Work to be completed ->
Return the lines of the data below in which the string "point" occurs.
++++++
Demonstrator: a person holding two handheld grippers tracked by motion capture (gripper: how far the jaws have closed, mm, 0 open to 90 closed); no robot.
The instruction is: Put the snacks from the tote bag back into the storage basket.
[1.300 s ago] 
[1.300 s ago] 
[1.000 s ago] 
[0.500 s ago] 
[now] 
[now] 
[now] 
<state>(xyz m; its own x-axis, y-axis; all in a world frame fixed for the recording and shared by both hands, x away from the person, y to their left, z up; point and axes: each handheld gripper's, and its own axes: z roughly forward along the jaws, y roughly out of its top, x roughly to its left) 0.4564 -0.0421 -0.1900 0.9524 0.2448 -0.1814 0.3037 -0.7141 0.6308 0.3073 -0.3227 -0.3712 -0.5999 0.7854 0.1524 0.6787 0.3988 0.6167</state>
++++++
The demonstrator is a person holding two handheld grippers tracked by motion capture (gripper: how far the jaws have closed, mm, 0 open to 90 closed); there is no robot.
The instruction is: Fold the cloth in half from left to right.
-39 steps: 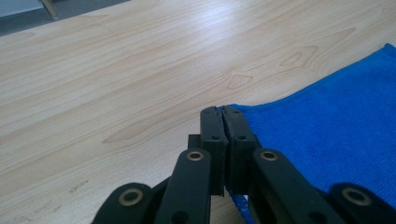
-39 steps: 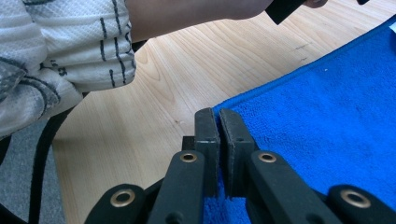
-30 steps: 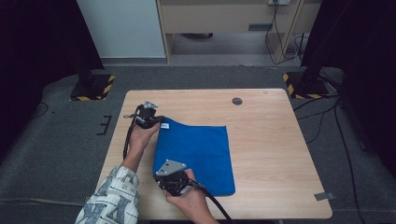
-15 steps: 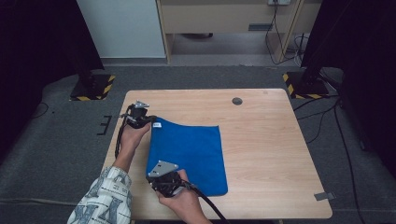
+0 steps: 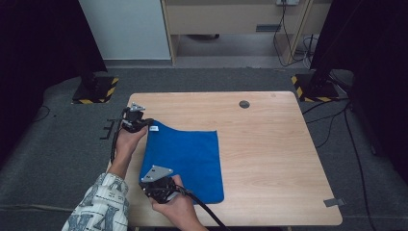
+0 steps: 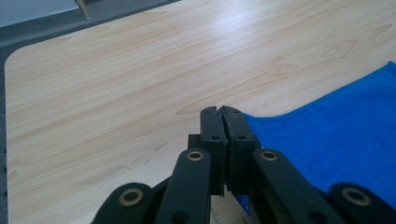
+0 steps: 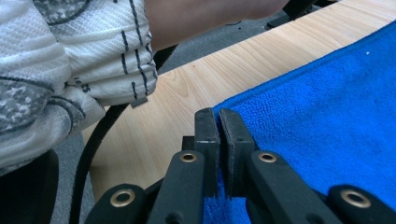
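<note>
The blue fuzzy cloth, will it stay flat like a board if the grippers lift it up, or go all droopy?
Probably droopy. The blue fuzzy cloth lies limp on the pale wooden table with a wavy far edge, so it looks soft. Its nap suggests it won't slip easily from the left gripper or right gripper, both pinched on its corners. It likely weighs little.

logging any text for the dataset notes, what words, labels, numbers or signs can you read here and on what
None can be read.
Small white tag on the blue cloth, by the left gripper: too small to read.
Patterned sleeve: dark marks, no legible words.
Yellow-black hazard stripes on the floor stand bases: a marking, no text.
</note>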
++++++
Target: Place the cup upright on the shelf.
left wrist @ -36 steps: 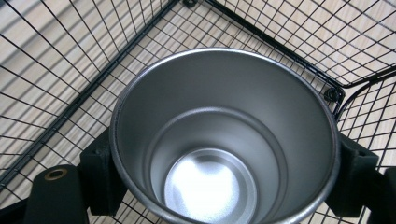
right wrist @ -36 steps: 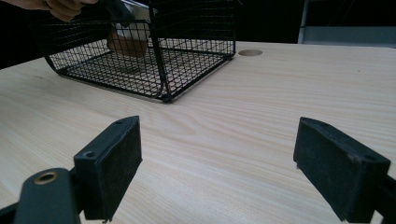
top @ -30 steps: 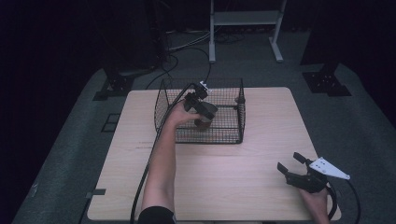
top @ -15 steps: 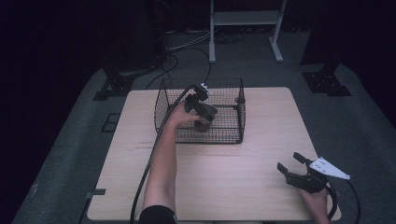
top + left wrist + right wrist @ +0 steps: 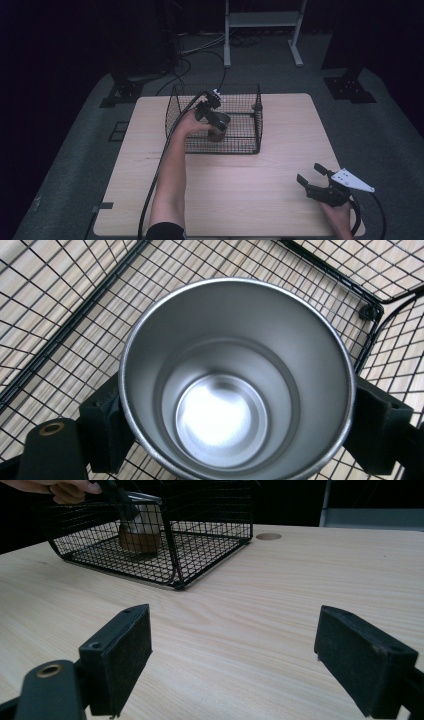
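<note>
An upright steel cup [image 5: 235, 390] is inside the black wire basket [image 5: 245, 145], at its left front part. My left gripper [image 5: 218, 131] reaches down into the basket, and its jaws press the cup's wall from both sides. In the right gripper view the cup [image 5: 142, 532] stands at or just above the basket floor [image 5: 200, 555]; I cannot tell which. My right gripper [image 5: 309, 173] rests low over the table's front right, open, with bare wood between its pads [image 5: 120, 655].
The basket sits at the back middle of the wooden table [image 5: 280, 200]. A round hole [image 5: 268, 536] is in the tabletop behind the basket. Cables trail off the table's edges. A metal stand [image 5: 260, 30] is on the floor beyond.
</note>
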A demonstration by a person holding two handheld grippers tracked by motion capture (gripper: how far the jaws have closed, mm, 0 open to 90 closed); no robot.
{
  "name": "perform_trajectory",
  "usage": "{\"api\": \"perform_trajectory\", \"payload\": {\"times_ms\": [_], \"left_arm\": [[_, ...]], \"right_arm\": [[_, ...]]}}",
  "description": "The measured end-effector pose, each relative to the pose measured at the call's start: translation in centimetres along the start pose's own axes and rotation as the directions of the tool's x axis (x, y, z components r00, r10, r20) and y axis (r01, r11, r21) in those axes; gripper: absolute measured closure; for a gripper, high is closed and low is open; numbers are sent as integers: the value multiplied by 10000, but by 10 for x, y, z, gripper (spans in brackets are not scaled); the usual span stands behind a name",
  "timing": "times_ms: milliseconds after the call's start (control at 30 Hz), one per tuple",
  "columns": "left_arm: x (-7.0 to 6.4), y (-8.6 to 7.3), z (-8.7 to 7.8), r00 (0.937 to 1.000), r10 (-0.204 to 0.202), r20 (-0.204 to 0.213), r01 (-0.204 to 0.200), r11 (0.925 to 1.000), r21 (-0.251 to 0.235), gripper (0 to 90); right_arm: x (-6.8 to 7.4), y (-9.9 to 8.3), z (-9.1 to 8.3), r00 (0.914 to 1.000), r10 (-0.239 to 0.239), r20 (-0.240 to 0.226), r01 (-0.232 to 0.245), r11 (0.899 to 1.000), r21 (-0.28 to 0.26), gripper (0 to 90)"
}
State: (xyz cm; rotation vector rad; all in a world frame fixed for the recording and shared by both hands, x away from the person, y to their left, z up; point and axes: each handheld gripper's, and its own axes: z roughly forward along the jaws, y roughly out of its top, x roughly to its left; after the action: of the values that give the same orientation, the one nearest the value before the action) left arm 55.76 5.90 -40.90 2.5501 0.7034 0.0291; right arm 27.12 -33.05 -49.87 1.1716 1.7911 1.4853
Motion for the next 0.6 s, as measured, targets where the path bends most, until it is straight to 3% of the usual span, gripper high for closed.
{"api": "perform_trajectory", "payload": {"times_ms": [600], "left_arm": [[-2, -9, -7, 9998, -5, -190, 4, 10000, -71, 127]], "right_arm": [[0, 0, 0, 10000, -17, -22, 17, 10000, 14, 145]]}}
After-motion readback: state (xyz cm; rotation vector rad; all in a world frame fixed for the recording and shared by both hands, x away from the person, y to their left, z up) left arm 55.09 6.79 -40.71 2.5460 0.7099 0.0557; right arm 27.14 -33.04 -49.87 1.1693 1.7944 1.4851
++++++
Answer to the exercise ->
<state>(xyz m; its own x-axis, y-axis; all in a world frame fixed for the recording and shared by both hands, x away from the person, y to their left, z up; point and axes: each handheld gripper's, and its own axes: z roughly forward along the jaws, y roughly out of its top, x roughly to its left) 0.4564 -0.0421 -0.1900 0.9524 0.2448 -0.1814 0.3037 -0.7141 0.6308 0.3073 -0.3227 -0.3712 -0.5999 0.7854 0.1524 0.6787 0.3988 0.6167</state>
State: (xyz cm; rotation vector rad; all in a world frame fixed for the recording and shared by both hands, x away from the person, y to their left, z up; point and axes: each handheld gripper's, and its own axes: z roughly forward along the jaws, y roughly out of its top, x roughly to its left; after the action: of the values that give the same orientation, the one nearest the value before the action) left arm 55.76 5.90 -40.90 2.5501 0.7034 0.0291; right arm 27.12 -33.05 -49.87 1.1716 1.7911 1.4853

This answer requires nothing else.